• Instructions for the task: Your answer is every line of the material below in which the string "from" occurs.
________________
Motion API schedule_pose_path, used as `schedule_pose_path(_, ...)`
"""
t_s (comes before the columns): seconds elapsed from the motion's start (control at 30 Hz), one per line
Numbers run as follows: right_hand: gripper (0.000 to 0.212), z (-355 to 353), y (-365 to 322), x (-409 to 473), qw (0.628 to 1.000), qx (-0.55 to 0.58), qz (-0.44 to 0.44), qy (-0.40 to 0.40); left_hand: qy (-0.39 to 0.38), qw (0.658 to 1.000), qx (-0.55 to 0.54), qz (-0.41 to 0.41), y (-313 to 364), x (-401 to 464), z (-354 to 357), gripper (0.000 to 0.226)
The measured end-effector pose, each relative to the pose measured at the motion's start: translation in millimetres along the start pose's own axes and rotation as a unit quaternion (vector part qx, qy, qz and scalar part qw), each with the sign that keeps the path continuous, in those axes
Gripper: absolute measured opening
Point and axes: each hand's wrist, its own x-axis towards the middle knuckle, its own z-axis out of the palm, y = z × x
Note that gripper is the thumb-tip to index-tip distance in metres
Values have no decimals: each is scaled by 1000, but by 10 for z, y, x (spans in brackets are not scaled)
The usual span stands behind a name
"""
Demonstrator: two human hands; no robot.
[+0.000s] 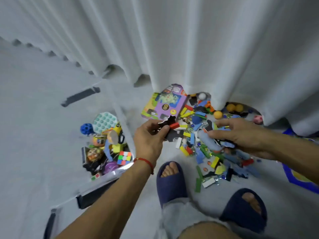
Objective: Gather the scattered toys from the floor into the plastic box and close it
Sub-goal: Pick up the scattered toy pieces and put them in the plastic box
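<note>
- The left hand [148, 140] gripped a small bunch of pieces, among them a black puzzle piece [168, 122] and a red block [174, 125], held just above the floor between the plastic box and the toy pile.
- The right hand [241, 135] reached down into the pile, its fingers curled around a blue bundle of toys [209, 140].
- The clear plastic box [119, 104] stood open on the floor to the person's left, already holding toys: a colour cube [124, 157], a purple ball [111, 167] and a teal bubble pad [104, 121] leaning at its far edge.
- A blue holed ball [86, 129] sat at the box's left side; whether inside or outside, I could not tell.
- The scattered toys [205, 152], blocks, marbles and flat pieces, lay on the floor in front of the person's slippers [170, 185].
- A purple game box [164, 104] and several orange balls [217, 114] rested at the foot of the white curtain [189, 49].
- A red string bracelet [146, 162] circled the left wrist.
</note>
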Motion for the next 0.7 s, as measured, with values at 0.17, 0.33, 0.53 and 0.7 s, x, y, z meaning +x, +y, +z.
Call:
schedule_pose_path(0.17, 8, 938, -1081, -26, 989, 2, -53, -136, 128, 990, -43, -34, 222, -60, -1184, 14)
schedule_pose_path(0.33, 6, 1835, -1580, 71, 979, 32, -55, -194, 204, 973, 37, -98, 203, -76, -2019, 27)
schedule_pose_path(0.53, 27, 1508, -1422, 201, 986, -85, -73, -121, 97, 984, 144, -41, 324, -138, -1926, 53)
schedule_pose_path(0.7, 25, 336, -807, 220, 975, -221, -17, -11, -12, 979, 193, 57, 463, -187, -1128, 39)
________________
• Result for this task:
t_s (comes before the columns): seconds elapsed from the motion's start (control at 30 Hz), one per line
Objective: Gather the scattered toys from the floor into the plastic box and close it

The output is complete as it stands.